In [1]:
import numpy as np
import matplotlib.pyplot as plt
import pandas as pd
import seaborn as sns
%matplotlib inline
plt.rcParams['figure.figsize'] = (8, 6) # set default figure size, 8in by 6in

# Video W2 01: Multiple Features

[YouTube Video Link](https://www.youtube.com/watch?v=Zn0u3mKrBEo&list=PLZ9qNFMHZ-A4rycgrgOYma6zxF4BZGGPW&index=19)

In the previous week, we only looked at a toy example of linear regression with a single feature, which
ended up needing two parameters to be fitted to create a hypothesis or model of the data.

The technique that we looked at, and the equations we developed, for linear regression are completely
generalizable to as many input features as are available that we would like to fit.

Notationally, we had been simply using $x$ to denote the input, and $y$ to denote the output.  Now
that we have more features, we will need a bit of additional notation.  Recall that we used $x^{(i)}$
to denote the $i^{th}$ input and output training example.  However, now instead of having a single
feature (like size in square feet), we have $n$ number of features.  We will use the expanded notation:

**Notation:**

- $n = $ number of features
- $x^{(i)} = $ input (features) of the $i^{th}$ training example (this is a vector of length $n$ ).
- $x_j^{(i)} = $ value of particular feature $j$ in the $i^{th}$ training example.
- $m = $ number of training examples.
- $y^{(i)} = $ output of the $i^{th}$ training example.

Using `NumPy` array indexing, the first index will select the row, which corresponds to the input
pattern number $i$, and the second index will select the column, which corresponds to the feature
number $j$.  Here is an example:

In [2]:
house = pd.read_csv('data/housing-prices-4-features-portland-or.csv')
x = house.iloc[:,0:4].as_matrix()
y = house.price.as_matrix()

print(x.shape)
print(y.shape)

(47, 4)
(47,)


In [3]:
# the first 4 training input patterns
print(x[:4])

[[2104    3    1   45]
 [1600    3    2   40]
 [2400    3    2   30]
 [1416    2    1   36]]


In [4]:
# the input training pattern at index 3 (0 based indexing, so actually the 4th overall
print(x[3])

[1416    2    1   36]


In [5]:
# feature 0 is the size, feature 1 is the number of bedrooms, feature 2 is number of floors,
# feature 3 is the age of the house
print("size (sq ft.) = ", x[3,0])
print("num bedrooms  = ", x[3,1])
print("num floors    = ", x[3,2])
print("age of house  = ", x[3,3])

size (sq ft.) =  1416
num bedrooms  =  2
num floors    =  1
age of house  =  36


What is the form of the hypothesis with more than 1 feature.
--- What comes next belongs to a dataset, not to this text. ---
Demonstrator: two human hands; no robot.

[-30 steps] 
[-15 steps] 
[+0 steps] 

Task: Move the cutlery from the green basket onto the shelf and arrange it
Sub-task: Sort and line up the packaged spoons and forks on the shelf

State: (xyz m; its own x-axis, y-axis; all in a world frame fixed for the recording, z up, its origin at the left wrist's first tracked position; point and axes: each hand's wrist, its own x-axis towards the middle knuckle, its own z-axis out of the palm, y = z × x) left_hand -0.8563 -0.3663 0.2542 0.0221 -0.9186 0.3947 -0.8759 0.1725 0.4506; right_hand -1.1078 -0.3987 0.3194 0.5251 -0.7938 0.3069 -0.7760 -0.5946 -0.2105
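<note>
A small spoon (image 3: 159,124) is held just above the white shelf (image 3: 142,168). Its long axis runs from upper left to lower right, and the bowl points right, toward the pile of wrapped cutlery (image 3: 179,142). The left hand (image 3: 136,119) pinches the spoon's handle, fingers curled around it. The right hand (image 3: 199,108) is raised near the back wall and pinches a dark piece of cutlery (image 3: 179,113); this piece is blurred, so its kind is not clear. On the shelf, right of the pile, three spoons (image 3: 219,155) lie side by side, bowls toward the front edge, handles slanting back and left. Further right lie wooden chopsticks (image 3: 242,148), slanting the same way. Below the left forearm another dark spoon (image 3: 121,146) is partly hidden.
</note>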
For 4 features we would have:

$$h_\theta(x) = \theta_0 + \theta_1 x_1 + \theta_2 x_2 + \theta_3 x_3 + \theta_4 x_4$$

And in general, for $n$ features, we have $n + 1$ parameters:

$$h_\theta(x) = \theta_0 + \theta_1 x_1 + \theta_2 x_2 + ... + \theta_n x_n$$

For convenience in programming, we usually think of the previous equation as having
an additional input $x_0 = 1$ that is always set to one.  In this way, we can define
$n + 1$ sized vectors to represent some particular set of input features, and another 
$n + 1$ sized vector to represent a set of $\theta$ hypothesis parameters:

$$
x =
\begin{bmatrix}
x_0 \\
x_1 \\
x_2 \\
\vdots \\
x_n \\
\end{bmatrix}
\in \mathbb{R}^{n+1}
\;\;\;
\theta =
\begin{bmatrix}
\theta_0 \\
\theta_1 \\
\theta_2 \\
\vdots \\
\theta_n \\
\end{bmatrix}
\in \mathbb{R}^{n+1}
$$

And a sort of a note: This is convenient for us using a 0 based indexing programming language like 
`NumPy` arrays, as we can use the $0^{th}$ index for the $x_0 = 1$ and the $\theta_0$ values.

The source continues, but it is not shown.